[[ SOURCE DATA open ]]
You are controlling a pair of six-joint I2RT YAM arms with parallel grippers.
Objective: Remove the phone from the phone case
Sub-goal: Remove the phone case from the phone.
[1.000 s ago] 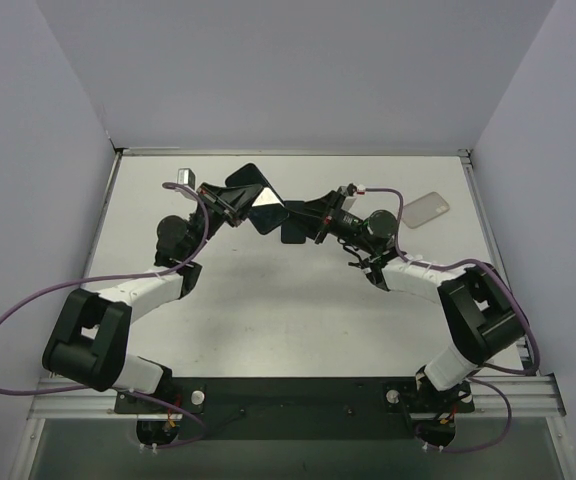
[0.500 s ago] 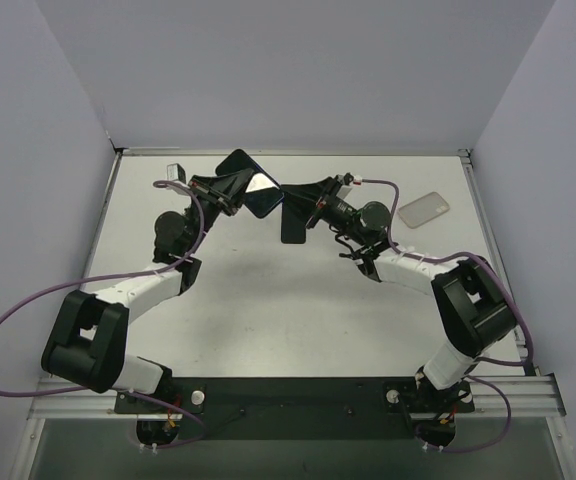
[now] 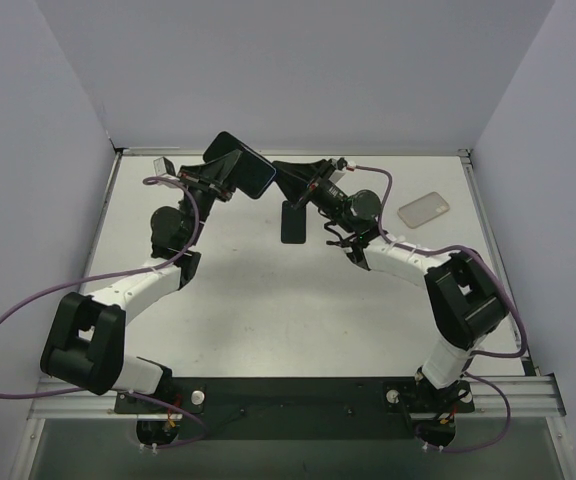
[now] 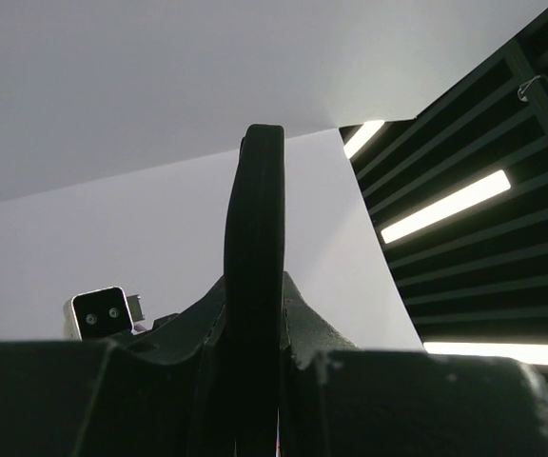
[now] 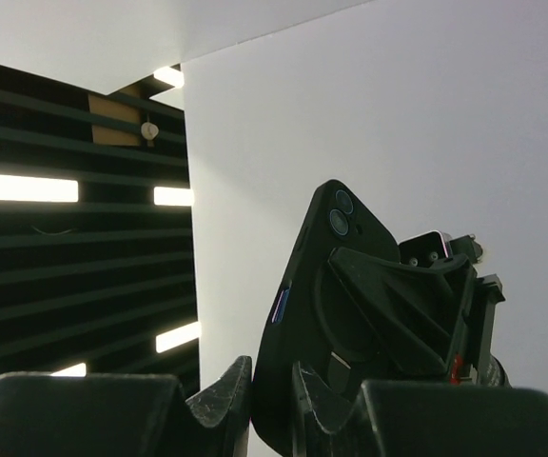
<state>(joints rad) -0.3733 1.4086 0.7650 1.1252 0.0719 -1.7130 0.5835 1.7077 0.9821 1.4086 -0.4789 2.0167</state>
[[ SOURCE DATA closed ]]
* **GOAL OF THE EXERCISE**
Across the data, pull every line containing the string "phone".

* **WRITTEN REPLY**
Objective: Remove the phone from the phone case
Sub-goal: Remove the phone case from the phone.

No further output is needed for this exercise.